Tokyo Olympics part of propaganda strategy to downplay Fukushima nuclear disaster, as Olympics have been previously used to downplay Hiroshima bombing.

Billions watching the games are imbibing the idea that, protests notwithstanding, Covid, Fukushima, the atomic bombings, and rising nuclear dangers today pose no impediment to normalcy

Olympics row: Tokyo dubbed ‘nuclear games’ as Fukushima disaster overshadows sport  https://www.express.co.uk/news/uk/1471101/olympics-tokyo-fukushima-nuclear-disaster-tsunami-2011-yoshihide-suga-shinzo-abe

JAPAN has been accused of recklessly using the Tokyo Olympics as part of a propaganda strategy aimed at downplaying the seriousness of 2011’s Fukushima nuclear disaster.

By CIARAN MCGRATH , Aug 2, 2021  And Alyn Ware has questioned the wisdom of holding some events in the city, given the fact that the clean-up operation at the plant continues more than a decade later. Mr Ware, the co-founder of the Global Campaign for Peace Education, will outline his concerns at a webinar this afternoon to mark the release of a new online documentary, Nuclear Games, which suggests nuclear issues are consistently downplayed by governments including Japan’s.

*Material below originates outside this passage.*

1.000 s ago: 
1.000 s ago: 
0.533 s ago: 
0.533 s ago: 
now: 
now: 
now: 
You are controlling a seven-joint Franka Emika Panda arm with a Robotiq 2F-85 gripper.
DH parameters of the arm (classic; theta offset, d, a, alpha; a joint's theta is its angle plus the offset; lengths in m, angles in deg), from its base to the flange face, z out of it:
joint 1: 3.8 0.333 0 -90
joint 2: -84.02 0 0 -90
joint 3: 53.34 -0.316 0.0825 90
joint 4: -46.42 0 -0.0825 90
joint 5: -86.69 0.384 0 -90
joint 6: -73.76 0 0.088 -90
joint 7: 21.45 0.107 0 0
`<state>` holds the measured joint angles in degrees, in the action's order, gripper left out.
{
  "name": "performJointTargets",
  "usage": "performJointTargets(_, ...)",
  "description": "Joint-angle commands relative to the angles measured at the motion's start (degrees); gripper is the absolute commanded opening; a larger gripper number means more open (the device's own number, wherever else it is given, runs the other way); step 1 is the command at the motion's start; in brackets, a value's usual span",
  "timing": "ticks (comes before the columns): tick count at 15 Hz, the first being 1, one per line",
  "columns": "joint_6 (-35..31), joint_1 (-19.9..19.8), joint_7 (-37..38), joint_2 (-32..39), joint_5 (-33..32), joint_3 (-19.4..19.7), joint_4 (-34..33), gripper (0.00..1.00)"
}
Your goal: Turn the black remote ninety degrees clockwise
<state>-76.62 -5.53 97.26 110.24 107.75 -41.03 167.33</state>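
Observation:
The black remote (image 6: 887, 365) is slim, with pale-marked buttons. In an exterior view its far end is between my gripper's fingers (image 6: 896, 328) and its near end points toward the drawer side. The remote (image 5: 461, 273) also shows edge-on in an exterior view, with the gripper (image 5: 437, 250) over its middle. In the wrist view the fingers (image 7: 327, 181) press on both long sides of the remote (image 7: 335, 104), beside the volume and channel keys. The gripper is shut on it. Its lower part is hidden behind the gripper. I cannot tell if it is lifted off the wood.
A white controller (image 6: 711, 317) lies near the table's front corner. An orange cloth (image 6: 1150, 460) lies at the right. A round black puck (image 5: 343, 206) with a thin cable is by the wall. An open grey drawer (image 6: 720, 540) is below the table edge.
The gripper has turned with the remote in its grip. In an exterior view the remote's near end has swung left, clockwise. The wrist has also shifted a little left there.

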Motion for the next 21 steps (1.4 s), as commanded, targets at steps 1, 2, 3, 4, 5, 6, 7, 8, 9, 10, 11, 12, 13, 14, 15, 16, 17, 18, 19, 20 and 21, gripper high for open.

Prior to this, he penned a piece for The Nation in which he claimed the Olympics had become inextricably intertwined with what he termed the country’s “nuclear politics”.

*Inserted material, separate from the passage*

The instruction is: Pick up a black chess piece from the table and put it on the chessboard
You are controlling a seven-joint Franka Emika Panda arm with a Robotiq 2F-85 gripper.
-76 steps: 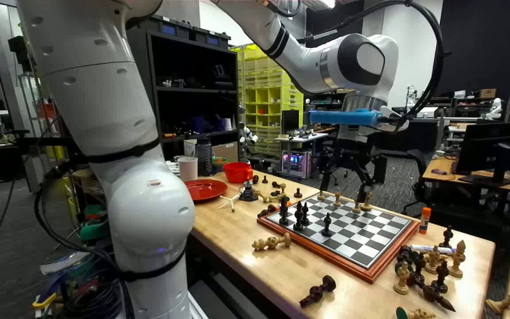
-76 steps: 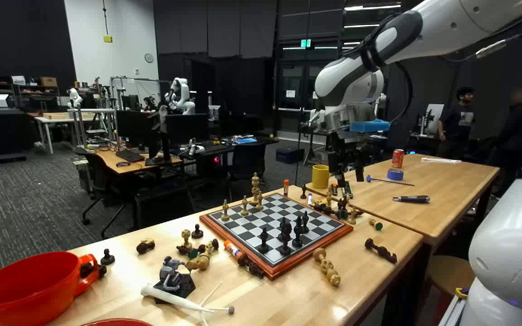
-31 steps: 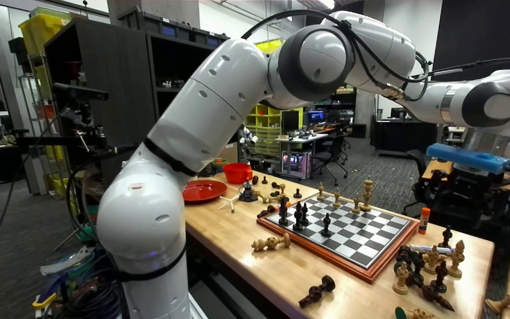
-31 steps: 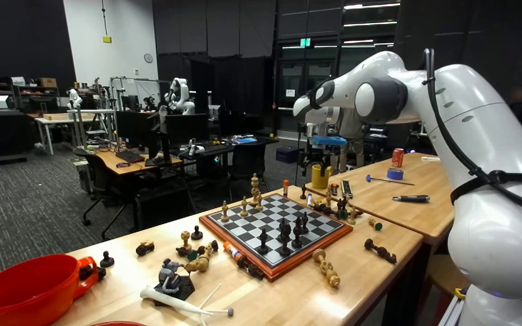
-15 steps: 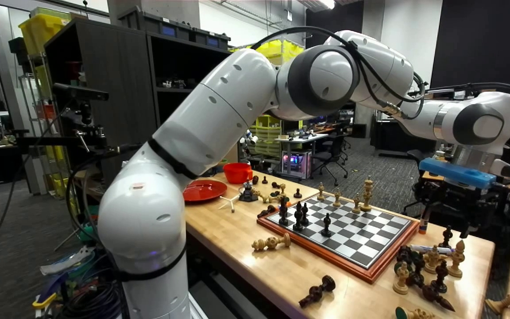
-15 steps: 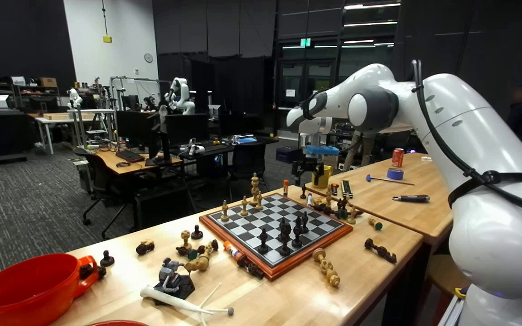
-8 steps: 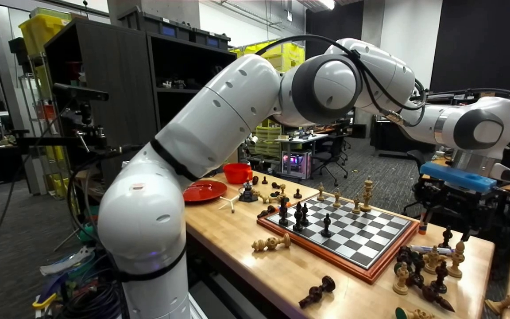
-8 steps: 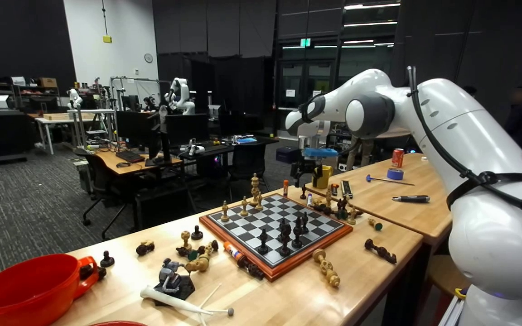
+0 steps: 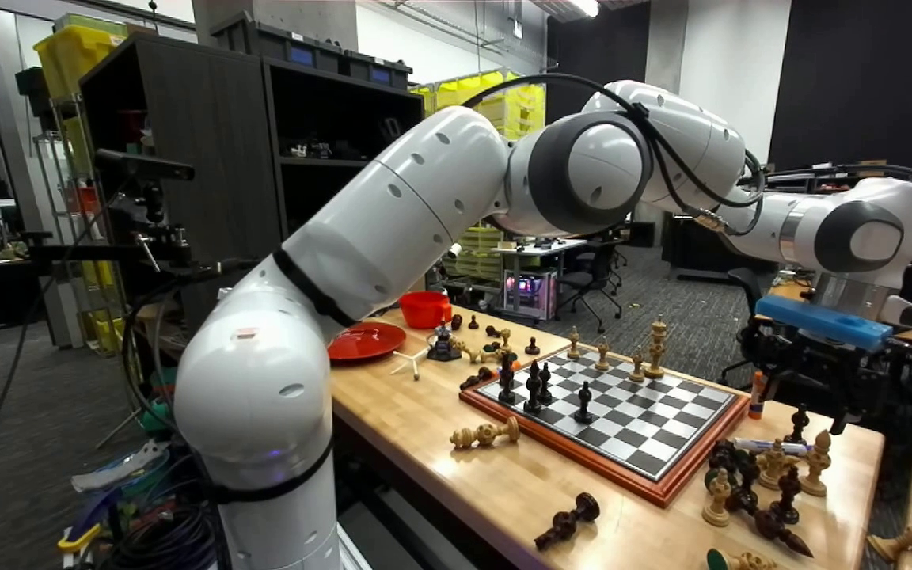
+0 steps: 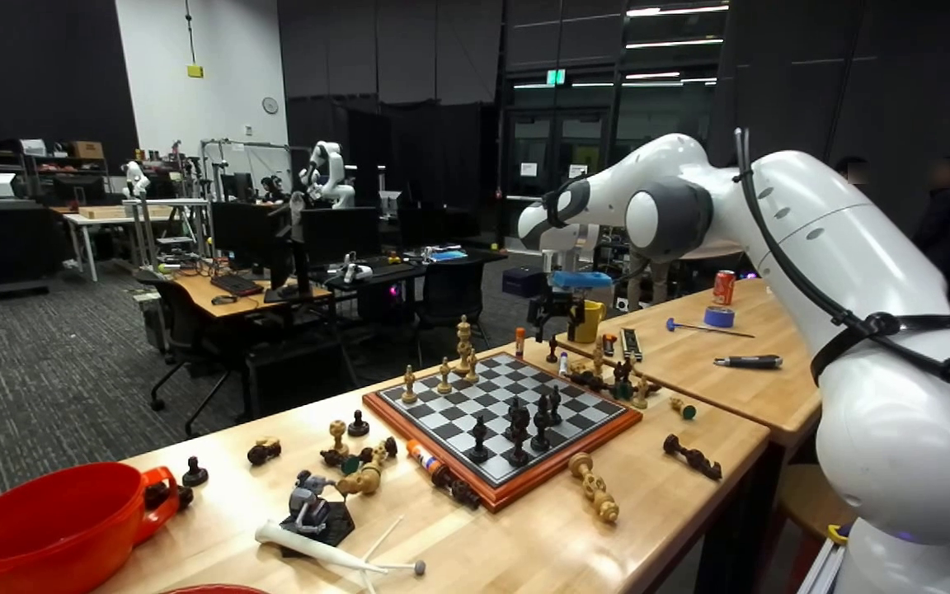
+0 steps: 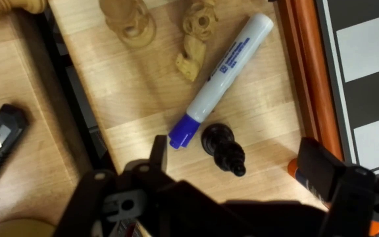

Mr Ware cited the ongoing controversy surrounding the decision to stage the games in the city in the first place, given the spread of Covid cases in the Olympics Village, suggesting misgivings had been largely ignored.

He said: “But the tone-deafness of these Olympics goes back further – to the Fukushima nuclear disaster.

“In 2019, then-Prime Minister Shinzo Abe dubbed the Tokyo Olympics the ‘Recovery Games’, meant ‘to showcase the affected regions of the tsunami’ and the nuclear meltdown of 2011, which continues to pose threats today.

That’s why some Olympic events are being held in Fukushima’s Azuma Stadium, and why Olympic torch runners have been routed through Fukushima prefecture, hitting what the official Olympic website calls ‘places of interest’ near the Fukushima Daiichi nuclear plant.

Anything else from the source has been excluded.